§ **What is expected**:
A word-for-word copy of the data, pictures excluded, is what this task asks for.

-- Given material follows --

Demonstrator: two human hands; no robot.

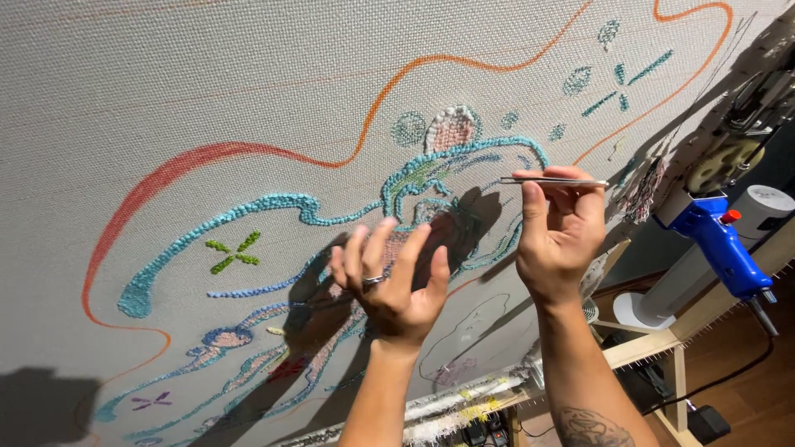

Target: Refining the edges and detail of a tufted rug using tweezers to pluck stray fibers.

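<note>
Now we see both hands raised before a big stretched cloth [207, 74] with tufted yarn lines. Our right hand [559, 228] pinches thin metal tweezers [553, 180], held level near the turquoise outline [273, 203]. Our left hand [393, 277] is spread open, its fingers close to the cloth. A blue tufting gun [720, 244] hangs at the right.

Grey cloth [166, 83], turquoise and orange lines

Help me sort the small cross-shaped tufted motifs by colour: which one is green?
The green cross, left of the left hand under the teal outline. The purple cross sits near the bottom left corner, and the teal cross is at the upper right.
</note>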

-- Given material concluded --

§ **Output of the exercise**:
Demonstrator: two human hands; no robot.


Target: Refining the edges and detail of a tufted rug using tweezers to pluck stray fibers.

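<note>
Now we see both hands raised before a big stretched cloth [207, 74] with tufted yarn lines. Our right hand [559, 228] pinches thin metal tweezers [553, 180], held level near the turquoise outline [273, 203]. Our left hand [393, 277] is spread open, its fingers close to the cloth. A blue tufting gun [720, 244] hangs at the right.

Grey cloth [166, 83], turquoise and orange lines

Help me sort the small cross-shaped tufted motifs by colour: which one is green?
The green cross, left of the left hand under the teal outline. The purple cross sits near the bottom left corner, and the teal cross is at the upper right.
</note>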

The generated output is now complete.